# [Task goal]
All of the data that follows should be output again without any alteration.

# [Provided material]

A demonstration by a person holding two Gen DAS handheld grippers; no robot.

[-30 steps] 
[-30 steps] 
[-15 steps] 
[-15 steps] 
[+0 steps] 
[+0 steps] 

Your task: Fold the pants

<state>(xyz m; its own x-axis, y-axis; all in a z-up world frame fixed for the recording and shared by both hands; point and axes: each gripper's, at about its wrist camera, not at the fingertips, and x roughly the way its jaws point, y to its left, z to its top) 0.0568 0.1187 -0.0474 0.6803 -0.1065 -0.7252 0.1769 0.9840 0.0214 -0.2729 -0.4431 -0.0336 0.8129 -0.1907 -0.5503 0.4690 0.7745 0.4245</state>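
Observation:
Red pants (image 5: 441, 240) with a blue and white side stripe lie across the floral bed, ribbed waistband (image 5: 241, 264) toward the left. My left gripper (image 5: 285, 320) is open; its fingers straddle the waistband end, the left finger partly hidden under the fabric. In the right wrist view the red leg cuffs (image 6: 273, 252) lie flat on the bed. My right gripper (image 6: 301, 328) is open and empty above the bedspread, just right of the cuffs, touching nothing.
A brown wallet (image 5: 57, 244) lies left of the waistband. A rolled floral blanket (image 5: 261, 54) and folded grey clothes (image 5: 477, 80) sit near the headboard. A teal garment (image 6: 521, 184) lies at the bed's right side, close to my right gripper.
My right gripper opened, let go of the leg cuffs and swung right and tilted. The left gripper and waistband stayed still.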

# [Your response]
A demonstration by a person holding two Gen DAS handheld grippers; no robot.

[-30 steps] 
[-30 steps] 
[-15 steps] 
[-15 steps] 
[+0 steps] 
[+0 steps] 

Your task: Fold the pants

<state>(xyz m; its own x-axis, y-axis; all in a z-up world frame fixed for the recording and shared by both hands; point and axes: each gripper's, at about its wrist camera, not at the fingertips, and x roughly the way its jaws point, y to its left, z to its top) 0.0568 0.1187 -0.0474 0.6803 -0.1065 -0.7252 0.1769 0.9840 0.0214 -0.2729 -0.4431 -0.0336 0.8129 -0.1907 -0.5503 0.4690 0.7745 0.4245</state>
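Observation:
Red pants (image 5: 441, 240) with a blue and white side stripe lie across the floral bed, ribbed waistband (image 5: 241, 264) toward the left. My left gripper (image 5: 285, 320) is open; its fingers straddle the waistband end, the left finger partly hidden under the fabric. In the right wrist view the red leg cuffs (image 6: 273, 252) lie flat on the bed. My right gripper (image 6: 301, 328) is open and empty above the bedspread, just right of the cuffs, touching nothing.
A brown wallet (image 5: 57, 244) lies left of the waistband. A rolled floral blanket (image 5: 261, 54) and folded grey clothes (image 5: 477, 80) sit near the headboard. A teal garment (image 6: 521, 184) lies at the bed's right side, close to my right gripper.
My right gripper opened, let go of the leg cuffs and swung right and tilted. The left gripper and waistband stayed still.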

No additional output will be given.